__Your task__. For the material that follows, list every line containing the word "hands".

************

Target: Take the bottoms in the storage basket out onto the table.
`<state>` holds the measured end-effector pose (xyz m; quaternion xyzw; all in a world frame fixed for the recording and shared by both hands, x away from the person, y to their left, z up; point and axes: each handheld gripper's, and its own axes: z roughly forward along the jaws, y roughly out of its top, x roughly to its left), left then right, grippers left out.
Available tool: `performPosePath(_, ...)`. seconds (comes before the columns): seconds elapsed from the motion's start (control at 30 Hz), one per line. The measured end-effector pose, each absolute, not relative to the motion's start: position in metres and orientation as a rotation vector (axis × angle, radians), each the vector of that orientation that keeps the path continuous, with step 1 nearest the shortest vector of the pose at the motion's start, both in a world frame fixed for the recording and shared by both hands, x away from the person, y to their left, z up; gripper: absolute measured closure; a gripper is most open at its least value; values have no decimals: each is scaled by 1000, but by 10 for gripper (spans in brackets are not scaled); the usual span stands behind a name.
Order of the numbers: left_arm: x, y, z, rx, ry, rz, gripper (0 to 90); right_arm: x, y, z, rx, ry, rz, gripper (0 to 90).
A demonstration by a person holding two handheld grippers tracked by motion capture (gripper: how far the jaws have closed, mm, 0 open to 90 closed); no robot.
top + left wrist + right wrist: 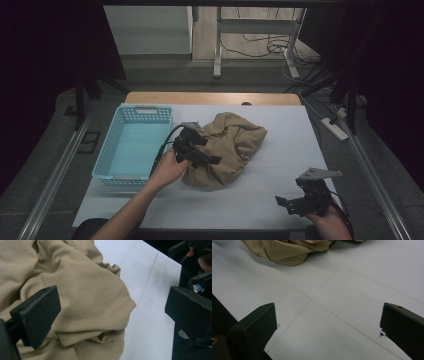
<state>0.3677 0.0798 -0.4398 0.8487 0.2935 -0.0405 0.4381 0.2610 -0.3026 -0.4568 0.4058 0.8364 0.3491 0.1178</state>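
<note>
A crumpled tan cloth [229,146] lies heaped in the middle of the white table [280,130]. My left gripper [202,156] hovers over the cloth's left side, open; in the left gripper view its jaws stand wide apart above the tan cloth [80,297] with nothing between them. My right gripper [296,204] rests near the table's front right edge, open, well clear of the cloth. In the right gripper view its jaws frame bare table, with the cloth [287,250] farther off at the top.
A light blue plastic basket [131,146] stands at the left of the table, beside the cloth. Beyond the table's far wooden edge [212,97] are desk legs and cables on the floor. A white power strip [335,127] lies off the right side.
</note>
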Motion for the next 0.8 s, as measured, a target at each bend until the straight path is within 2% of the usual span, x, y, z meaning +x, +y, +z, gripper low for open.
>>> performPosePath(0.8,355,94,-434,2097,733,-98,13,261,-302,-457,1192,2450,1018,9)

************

__Answer for the task__.
`<state>` holds the measured end-effector pose (xyz m; quaternion xyzw; all in a world frame fixed for the recording and shared by both hands, x away from the person, y to their left, z up; point and axes: each handheld gripper's, and its own axes: z roughly forward along the jaws, y roughly out of its top, x roughly to its left), left then right, grippers left out.
Available tool: `performPosePath(_, ...)`. seconds (comes before the columns): seconds elapsed from the motion's start (control at 30 Hz), one per line. The measured end-effector pose, each absolute, not relative to the motion's start: position in metres and orientation as a rotation vector (axis × angle, radians), each the vector of that orientation that keeps the path continuous, with step 1 nearest the shortest vector of the pose at the motion's start, both in a world frame fixed for the recording and shared by both hands, x away from the person, y to their left, z up; gripper: absolute measured closure; a gripper is most open at its least value; values have no decimals: each is scaled by 1000, but by 10 for gripper (spans in brackets are not scaled); the usual span stands behind a name.

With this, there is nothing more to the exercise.